Whether it’s on the National, State or Local level, people have come to expect political parties to be fair and consistent. I started getting involved in politics after my enlistment was over and I moved back to my hometown. To my astonishment, I came home to find my county to be completely swamped in debt, to the tune of $96 million dollars. This prompted me to look deeper into the reasoning behind this debt. In my quest to find the source, I began to see a trend. Every single person on the local Board of Commissioners has always ran on the Republican ticket. I found this completely ironic, in that, anytime you hear the name “Republican,” you also hear the word “Conservative” that is quick to follow. How can one claim to be a “conservative” whilst taking out loans, in the name of the citizens that they claim to represent?

The Republican, Democrat, and Libertarian Parties are indeed semi-private organizations. This brings me to my next point.

In a meeting that was held by the Republican Women of Forsyth County (RWFC), Citizen Journalst, Nydia Tisdale (www.aboutforsyth.com) was triple-teamed in a show of intimidation by Peggy Green, Carla Radzikinas, and Carolyn Hall Fisher on April 16, 2014. In the video you can clearly see what appears to be three women conspiring to have Tisdale kicked out of the venue. A few moments later, Tisdale was approached by the trio, and demanded that she leave the restaurant. Keep in mind, the RWFC has published this event as “Open to the Public” on their website as well as on Forsyth County News. According to Tisdale, “Contrary to statements by Peggy Green — Norman’s Landing owner Bill Norman, did NOT ask me to leave. He said that they don’t want you to record. Guest speaker candidate Susan Zereini said that she wanted me to record. Mr.

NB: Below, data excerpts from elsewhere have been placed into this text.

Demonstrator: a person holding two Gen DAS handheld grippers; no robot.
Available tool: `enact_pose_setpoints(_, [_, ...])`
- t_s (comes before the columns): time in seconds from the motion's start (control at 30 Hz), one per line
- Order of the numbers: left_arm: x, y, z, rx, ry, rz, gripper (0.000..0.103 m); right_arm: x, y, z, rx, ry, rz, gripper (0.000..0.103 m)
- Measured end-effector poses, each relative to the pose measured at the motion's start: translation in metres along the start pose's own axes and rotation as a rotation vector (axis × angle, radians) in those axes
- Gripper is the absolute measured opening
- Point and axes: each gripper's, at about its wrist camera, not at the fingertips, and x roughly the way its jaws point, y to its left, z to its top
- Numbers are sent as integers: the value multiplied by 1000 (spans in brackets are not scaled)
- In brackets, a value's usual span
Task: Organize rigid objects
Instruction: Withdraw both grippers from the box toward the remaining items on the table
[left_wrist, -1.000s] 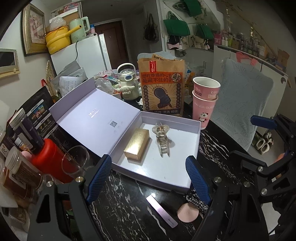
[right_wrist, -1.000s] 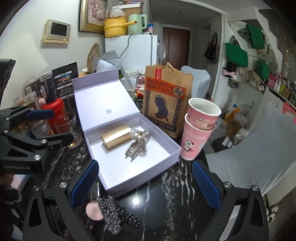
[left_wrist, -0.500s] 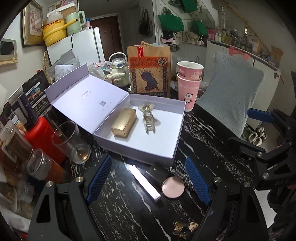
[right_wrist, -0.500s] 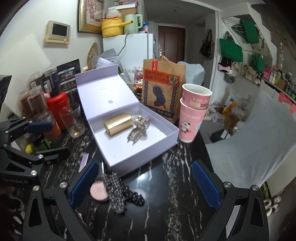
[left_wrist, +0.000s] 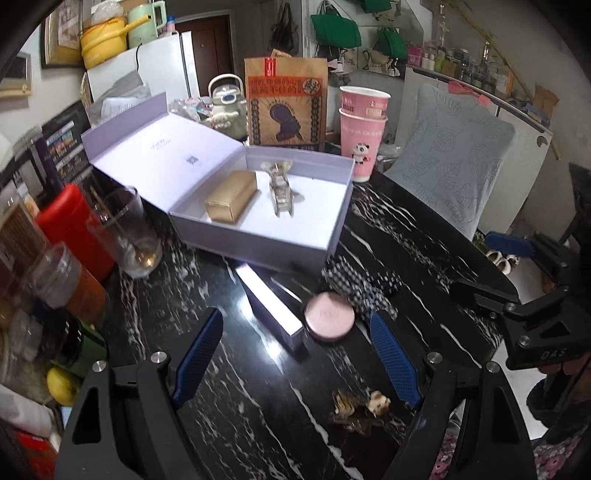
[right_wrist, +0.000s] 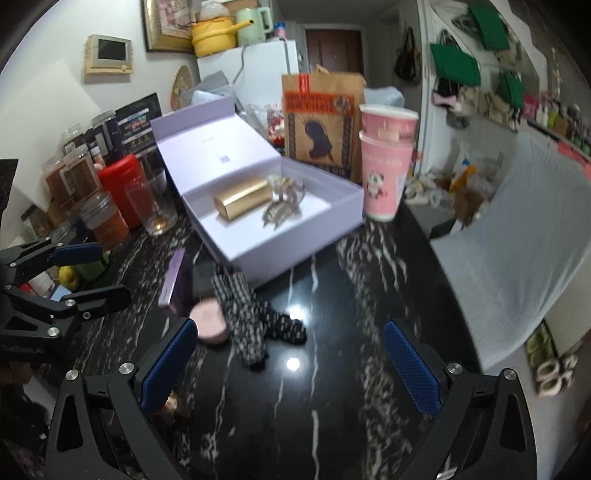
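An open lilac box (left_wrist: 258, 243) (right_wrist: 295, 247) on the black marble table holds a gold box (left_wrist: 232, 195) (right_wrist: 243, 197) and a clear hair claw (left_wrist: 280, 188) (right_wrist: 282, 206). In front of it lie a slim lilac box (left_wrist: 269, 306) (right_wrist: 173, 275), a round pink compact (left_wrist: 330, 319) (right_wrist: 210, 321), a checkered fabric bow (left_wrist: 358, 288) (right_wrist: 247, 317) and a small brown clip (left_wrist: 358, 406). My left gripper (left_wrist: 297, 356) (right_wrist: 88, 273) hovers open above the slim box's near end. My right gripper (right_wrist: 290, 367) (left_wrist: 495, 269) hangs open and empty over bare table, right of the bow.
A drinking glass (left_wrist: 125, 229), a red canister (left_wrist: 70, 225) and several jars crowd the table's left side, with a lemon (left_wrist: 62, 384) near the front. Stacked pink paper cups (left_wrist: 364, 129) and a brown paper bag (left_wrist: 286, 103) stand behind the box. A grey-covered chair (left_wrist: 454, 166) is at the right.
Both grippers have drawn back from the box and sunk toward the table. The slim box, compact, bow and brown clip now show fully. Both sets of jaws stayed open.
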Motion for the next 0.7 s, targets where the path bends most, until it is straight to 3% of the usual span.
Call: enact_pose_setpoints(0.7, [36,-22,-76,11,104,-119,82,24,-5,-61,87,135,28,102])
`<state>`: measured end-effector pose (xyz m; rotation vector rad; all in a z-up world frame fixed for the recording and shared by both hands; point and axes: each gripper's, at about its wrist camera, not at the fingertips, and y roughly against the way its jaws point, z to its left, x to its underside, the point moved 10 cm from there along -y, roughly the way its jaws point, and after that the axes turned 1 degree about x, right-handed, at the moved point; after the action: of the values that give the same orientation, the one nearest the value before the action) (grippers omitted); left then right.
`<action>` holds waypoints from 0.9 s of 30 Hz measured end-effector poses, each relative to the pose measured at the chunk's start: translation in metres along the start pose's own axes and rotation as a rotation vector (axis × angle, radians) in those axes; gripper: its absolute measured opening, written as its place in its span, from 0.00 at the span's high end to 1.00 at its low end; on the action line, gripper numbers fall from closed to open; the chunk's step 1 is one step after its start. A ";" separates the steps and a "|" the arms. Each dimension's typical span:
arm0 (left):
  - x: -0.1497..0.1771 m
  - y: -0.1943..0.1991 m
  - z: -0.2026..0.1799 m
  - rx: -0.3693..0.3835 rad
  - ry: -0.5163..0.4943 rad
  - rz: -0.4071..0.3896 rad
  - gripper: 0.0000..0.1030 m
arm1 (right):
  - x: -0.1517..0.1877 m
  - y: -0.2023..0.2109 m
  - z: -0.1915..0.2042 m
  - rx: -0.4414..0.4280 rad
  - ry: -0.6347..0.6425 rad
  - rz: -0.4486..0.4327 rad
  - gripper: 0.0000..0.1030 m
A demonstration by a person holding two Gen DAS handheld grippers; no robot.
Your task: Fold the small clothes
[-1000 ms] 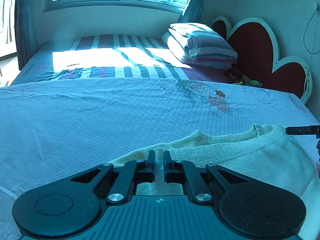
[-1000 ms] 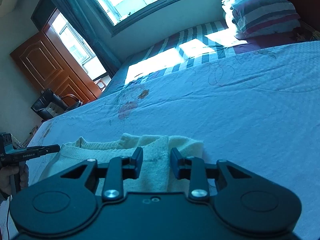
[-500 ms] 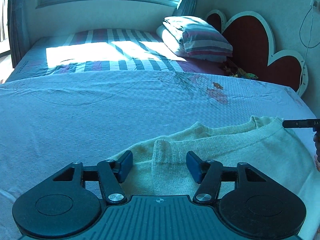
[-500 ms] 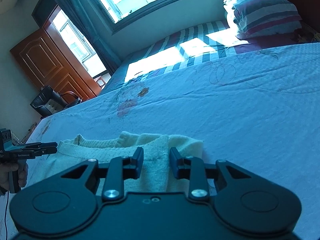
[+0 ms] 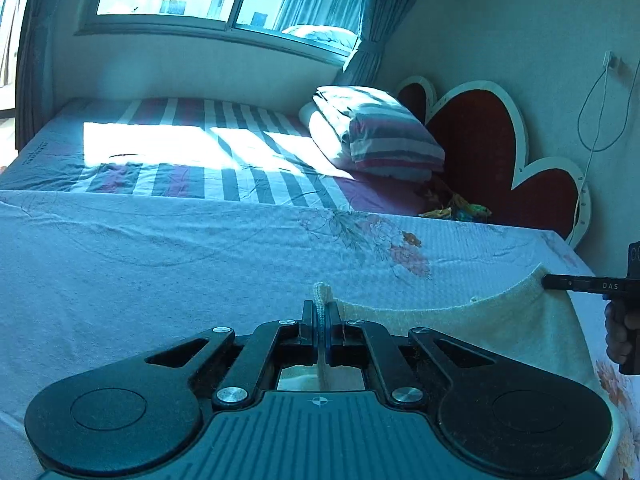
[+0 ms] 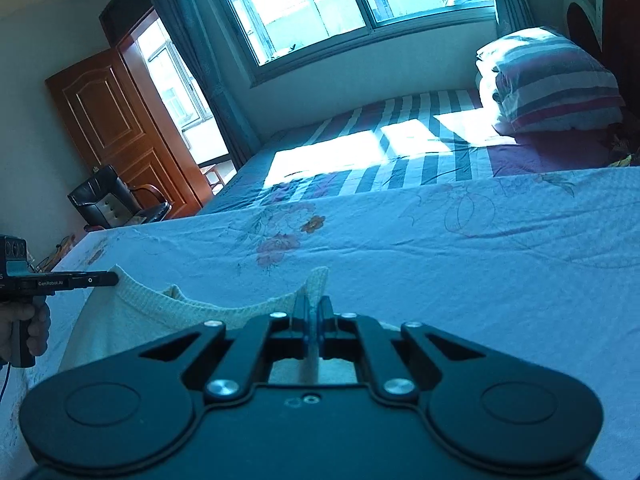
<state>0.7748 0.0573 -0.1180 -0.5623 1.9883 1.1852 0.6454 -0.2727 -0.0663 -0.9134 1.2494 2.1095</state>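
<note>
On the bed's pale floral cover [image 5: 160, 272], the cream knitted top [image 5: 460, 320] lay stretched between my two hand-held grippers, raised at both shoulder corners. Half a second earlier both had stood spread around the knit; now my left hand-held gripper [image 5: 320, 312] and right hand-held gripper [image 6: 314, 312] had each just closed, pinching a fold. I judged it ready to lift and fold.

I read "DAS" on the right tool [image 5: 576, 283] at my three o'clock. At nine o'clock, "GenRobot.AI" stands on the left tool [image 6: 80, 281].
</note>
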 end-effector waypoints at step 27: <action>0.158 0.100 -0.183 -0.237 -0.158 0.011 0.43 | 0.144 0.072 0.170 0.088 0.182 0.051 0.82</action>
<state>0.5394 -0.0552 -0.1308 -0.5568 1.7326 1.4383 0.4533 -0.1388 -0.0779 -1.0640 1.4583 2.0286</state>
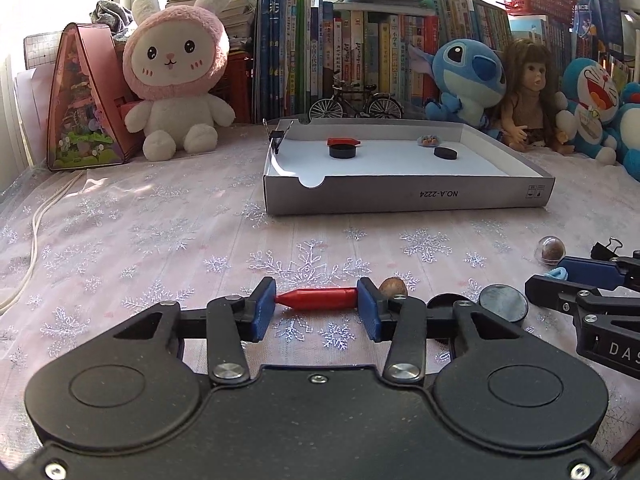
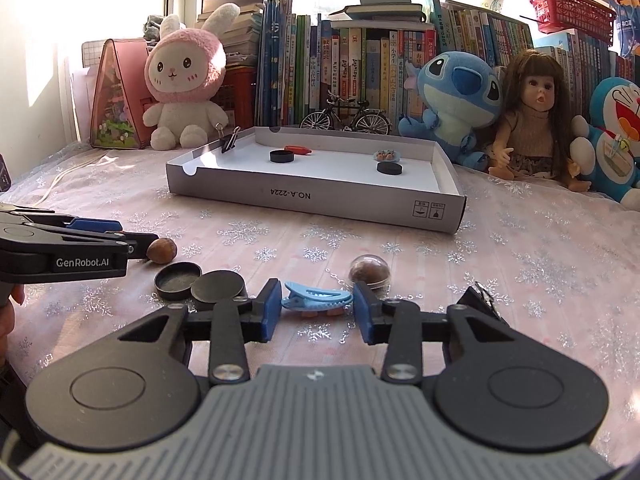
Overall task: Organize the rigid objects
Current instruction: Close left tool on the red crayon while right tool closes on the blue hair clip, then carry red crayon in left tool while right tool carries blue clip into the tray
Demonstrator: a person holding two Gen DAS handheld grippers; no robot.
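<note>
Your left gripper (image 1: 316,300) clamps the red peg (image 1: 316,298) — nut (image 1: 393,287) half hidden; your right gripper (image 2: 313,305) pinches the blue hair clip (image 2: 316,298) — binder clip (image 2: 478,300) partly hidden.

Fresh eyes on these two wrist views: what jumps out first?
Each gripper has a small object between its blue pads: the left gripper spans a red pointed cylinder, and the right gripper spans a light blue hair clip, both low on the snowflake cloth. Behind them sits the shallow white box, already holding a few small items, with plush toys and books along the back.
</note>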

Norman told us to work it out — he was busy running his restaurant and did not want to get in the middle of it.”

Then, the TRUE motive of the trio is made known, acting as the spokeswoman for the group, Green states:

“Will you turn off the camera please, you’re not wanted here.”

further stating,

“We do not like your tactics; we do not like your strong, attack, tactics (sic) so please leave; or we will go get Norman and he will personally escort you out”

Now comes Fisher (VP of the FCRW and 2nd Vice Chair of the FCRP) : “This is just a women’s group” interrupted by Radzikinas who says “This is not an official group, its a women’s gathering”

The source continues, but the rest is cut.